10.3.   If the Contractor fails to effect and/or keep in force or allow to lapse any of the insurance specified in Sub-Clauses 10.1 and 10.2 hereof, the Purchaser may, without prejudice to any other rights they may have under the Contract, effect and keep in force any such insurance and pay the premium due or to take out new insurance’s satisfactory to them, in which event any sums so paid by the Purchaser shall become immediately due and payable by the Contractor to the Purchaser. In the event such lapse occurs Contractor shall immediately provide notice to the Purchaser.
Should the Contractor fail to make the payment within thirty (30) days of receipt of request for such payment, the Purchaser may then deduct the amount of the requested payment from any monies that are, or may become due to the Contractor, or recover the same as a debt due from the Contractor.

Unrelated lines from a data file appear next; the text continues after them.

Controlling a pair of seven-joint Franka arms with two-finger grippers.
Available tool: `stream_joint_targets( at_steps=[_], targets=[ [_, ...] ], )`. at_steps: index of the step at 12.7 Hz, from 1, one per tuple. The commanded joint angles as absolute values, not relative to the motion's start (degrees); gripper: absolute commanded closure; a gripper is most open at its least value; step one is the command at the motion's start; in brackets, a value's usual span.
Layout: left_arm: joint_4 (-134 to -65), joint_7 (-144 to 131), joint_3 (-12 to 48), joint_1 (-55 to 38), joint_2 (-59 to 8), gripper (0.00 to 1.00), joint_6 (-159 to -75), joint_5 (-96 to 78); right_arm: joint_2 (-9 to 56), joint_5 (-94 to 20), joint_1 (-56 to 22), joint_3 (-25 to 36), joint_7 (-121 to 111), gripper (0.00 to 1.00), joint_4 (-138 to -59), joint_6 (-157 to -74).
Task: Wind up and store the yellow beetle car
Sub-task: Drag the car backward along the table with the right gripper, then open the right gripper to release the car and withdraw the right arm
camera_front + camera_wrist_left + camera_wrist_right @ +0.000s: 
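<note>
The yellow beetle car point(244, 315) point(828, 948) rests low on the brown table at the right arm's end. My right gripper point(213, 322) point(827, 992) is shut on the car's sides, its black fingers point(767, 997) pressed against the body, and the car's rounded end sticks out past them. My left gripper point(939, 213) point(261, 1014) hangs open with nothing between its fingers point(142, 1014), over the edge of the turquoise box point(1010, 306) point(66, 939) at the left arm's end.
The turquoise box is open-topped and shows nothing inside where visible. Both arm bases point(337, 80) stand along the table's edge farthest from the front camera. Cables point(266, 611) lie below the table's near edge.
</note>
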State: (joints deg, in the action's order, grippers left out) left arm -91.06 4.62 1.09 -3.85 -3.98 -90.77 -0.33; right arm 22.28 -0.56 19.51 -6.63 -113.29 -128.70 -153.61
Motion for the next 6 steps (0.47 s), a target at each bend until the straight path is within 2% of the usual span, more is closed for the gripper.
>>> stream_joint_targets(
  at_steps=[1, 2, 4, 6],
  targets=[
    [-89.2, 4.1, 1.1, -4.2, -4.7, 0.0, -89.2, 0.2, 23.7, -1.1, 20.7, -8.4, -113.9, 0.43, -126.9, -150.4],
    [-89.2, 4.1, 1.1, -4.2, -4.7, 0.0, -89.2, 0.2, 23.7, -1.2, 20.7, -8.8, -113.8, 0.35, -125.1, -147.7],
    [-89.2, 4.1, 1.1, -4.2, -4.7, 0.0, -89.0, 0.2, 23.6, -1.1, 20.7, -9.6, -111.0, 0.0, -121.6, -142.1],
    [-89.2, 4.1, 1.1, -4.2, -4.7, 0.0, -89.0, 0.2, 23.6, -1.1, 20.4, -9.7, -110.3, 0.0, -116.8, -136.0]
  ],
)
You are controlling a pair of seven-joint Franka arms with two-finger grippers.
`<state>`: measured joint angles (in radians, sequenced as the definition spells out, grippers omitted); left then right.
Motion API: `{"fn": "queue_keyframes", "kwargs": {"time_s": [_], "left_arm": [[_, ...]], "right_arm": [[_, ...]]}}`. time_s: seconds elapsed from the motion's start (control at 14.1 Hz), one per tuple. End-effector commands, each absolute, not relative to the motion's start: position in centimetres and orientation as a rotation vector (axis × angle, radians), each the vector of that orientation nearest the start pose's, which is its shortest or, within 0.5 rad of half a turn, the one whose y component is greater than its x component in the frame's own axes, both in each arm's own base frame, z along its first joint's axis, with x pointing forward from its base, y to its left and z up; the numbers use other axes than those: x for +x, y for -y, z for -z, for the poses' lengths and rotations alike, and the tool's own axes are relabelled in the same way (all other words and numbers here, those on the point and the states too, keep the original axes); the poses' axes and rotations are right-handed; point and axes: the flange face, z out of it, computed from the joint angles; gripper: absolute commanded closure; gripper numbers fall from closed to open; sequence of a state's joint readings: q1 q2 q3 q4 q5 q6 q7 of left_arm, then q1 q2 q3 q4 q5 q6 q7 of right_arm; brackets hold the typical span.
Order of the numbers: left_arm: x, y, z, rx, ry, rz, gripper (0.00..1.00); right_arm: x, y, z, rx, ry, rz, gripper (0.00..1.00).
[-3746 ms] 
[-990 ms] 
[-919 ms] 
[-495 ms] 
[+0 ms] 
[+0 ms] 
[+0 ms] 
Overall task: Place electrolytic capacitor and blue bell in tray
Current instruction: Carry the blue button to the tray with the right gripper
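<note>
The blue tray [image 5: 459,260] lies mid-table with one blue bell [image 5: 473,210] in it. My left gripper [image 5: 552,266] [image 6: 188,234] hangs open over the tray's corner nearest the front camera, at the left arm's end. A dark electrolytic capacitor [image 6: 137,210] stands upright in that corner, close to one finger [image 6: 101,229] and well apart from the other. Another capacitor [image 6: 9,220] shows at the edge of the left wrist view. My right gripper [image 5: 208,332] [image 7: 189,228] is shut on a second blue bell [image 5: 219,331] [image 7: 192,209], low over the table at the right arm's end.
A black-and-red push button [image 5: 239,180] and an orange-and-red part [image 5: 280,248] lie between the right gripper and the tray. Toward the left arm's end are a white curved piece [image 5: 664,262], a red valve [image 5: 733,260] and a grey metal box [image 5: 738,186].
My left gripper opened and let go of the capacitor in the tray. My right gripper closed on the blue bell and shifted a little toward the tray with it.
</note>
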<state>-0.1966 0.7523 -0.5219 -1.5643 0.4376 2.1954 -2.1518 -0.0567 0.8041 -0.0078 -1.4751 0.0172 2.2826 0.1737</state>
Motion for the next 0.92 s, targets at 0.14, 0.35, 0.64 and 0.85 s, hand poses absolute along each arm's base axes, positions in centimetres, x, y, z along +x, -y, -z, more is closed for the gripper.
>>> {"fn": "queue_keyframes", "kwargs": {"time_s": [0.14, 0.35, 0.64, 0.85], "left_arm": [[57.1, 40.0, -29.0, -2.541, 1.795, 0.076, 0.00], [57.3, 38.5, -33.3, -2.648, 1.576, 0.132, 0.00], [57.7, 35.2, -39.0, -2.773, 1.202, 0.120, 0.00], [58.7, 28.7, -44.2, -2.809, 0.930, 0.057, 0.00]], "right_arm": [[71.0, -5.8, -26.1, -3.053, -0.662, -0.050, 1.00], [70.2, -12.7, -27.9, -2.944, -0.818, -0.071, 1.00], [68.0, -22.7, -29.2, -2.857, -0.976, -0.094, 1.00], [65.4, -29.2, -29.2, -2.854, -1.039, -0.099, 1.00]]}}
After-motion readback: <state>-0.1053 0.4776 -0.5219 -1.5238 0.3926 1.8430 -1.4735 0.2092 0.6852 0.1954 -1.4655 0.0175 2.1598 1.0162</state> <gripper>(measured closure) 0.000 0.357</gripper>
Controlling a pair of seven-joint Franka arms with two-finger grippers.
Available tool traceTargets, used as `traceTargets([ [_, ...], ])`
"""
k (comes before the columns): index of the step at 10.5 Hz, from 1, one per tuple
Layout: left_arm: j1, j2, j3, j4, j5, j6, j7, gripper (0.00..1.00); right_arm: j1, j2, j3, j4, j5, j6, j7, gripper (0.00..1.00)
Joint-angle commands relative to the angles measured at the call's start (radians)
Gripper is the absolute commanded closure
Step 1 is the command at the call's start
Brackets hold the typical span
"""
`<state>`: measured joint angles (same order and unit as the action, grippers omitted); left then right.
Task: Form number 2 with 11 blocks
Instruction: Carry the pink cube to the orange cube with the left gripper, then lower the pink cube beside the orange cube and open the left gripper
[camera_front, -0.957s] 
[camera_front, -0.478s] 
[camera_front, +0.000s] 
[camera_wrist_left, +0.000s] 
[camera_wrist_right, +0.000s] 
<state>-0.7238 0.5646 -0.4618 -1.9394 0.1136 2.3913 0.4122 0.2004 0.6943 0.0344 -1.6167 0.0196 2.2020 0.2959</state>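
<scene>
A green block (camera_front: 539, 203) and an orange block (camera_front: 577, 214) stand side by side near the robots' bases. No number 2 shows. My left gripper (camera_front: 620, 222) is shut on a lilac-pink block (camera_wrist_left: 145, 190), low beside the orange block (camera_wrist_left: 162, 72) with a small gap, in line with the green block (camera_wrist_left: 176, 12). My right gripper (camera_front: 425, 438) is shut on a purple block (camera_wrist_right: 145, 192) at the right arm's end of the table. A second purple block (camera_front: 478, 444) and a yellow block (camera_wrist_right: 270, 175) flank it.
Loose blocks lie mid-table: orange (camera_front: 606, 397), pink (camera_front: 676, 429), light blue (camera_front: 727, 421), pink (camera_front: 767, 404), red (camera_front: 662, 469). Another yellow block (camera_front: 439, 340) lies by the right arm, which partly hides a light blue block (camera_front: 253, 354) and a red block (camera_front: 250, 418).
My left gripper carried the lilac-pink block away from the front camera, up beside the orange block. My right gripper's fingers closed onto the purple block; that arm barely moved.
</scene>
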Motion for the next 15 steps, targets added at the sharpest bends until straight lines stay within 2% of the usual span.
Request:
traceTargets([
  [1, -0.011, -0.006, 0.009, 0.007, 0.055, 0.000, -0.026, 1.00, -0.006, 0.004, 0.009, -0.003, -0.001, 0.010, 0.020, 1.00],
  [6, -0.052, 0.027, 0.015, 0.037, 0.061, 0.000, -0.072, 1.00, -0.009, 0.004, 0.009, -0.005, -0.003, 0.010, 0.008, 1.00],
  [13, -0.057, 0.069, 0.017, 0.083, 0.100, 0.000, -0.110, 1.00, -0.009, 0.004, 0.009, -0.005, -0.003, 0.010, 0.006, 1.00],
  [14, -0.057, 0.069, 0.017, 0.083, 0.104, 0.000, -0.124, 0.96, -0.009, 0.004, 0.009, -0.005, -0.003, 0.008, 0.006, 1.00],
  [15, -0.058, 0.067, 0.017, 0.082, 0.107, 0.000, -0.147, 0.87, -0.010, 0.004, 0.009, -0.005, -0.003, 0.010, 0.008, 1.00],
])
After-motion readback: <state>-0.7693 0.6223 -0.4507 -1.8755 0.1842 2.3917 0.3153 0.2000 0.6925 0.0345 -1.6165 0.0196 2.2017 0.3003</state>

10.4.   The Contractor shall comply with all terms and conditions and guarantees contained in all policies affecting the foregoing insurance and shall ensure that its insurance brokers and/or insurers give to the Purchaser such information in relation thereto which may be relevant to such insurance as the Purchaser may reasonably request.
 
10.5.   The Purchaser shall be entitled to certificates relative to the foregoing insurance providing satisfactory evidence that the same are in full force and effect. Each policy shall name the Purchaser, any lender to the Purchaser and their respective representatives and agents as additional insureds under such policy.
 
10.6.   All parties shall waive any right of subrogation of the insurers against the Purchaser, any lender to the Purchaser, all additional insured’s and their respective officers and agents.
 
    CLAUSE 11. SUSPENSION
 
11.1.   The Purchaser may, at its absolute discretion, order the Contractor to suspend all or part of the Work for such period of time as the Purchaser determines to be appropriate.
 
11.2.   If, as a result of such suspension of Work, the Contractor incurs additional costs, or suffers loss in the discharge of its responsibilities under the Contract, then the Contractor shall be allowed to recover an amount equal to the costs and/or losses from the Purchaser, provided that:
  a)   Such costs or losses could not have been reasonably prevented by the Contractor,
 
  b)   In the event of Suspension the Contractor shall submit to the Purchaser within thirty (30) days of the commencement of the Suspension a detailed claim setting forth the costs or losses borne and anticipated to be borne as a result of the Suspension (based on timeframes provided by the Purchaser), supported by sufficient evidence to enable it to be validated, and
 
  c)   Within thirty (30) days of the end of a Suspension, the Contractor shall submit to the Purchaser, a finalized detailed claim setting forth the costs or losses borne as a result of the Suspension, supported by sufficient evidence to enable it to be validated, and
 
  d)   The suspension was not caused by the default or negligence of the Contractor.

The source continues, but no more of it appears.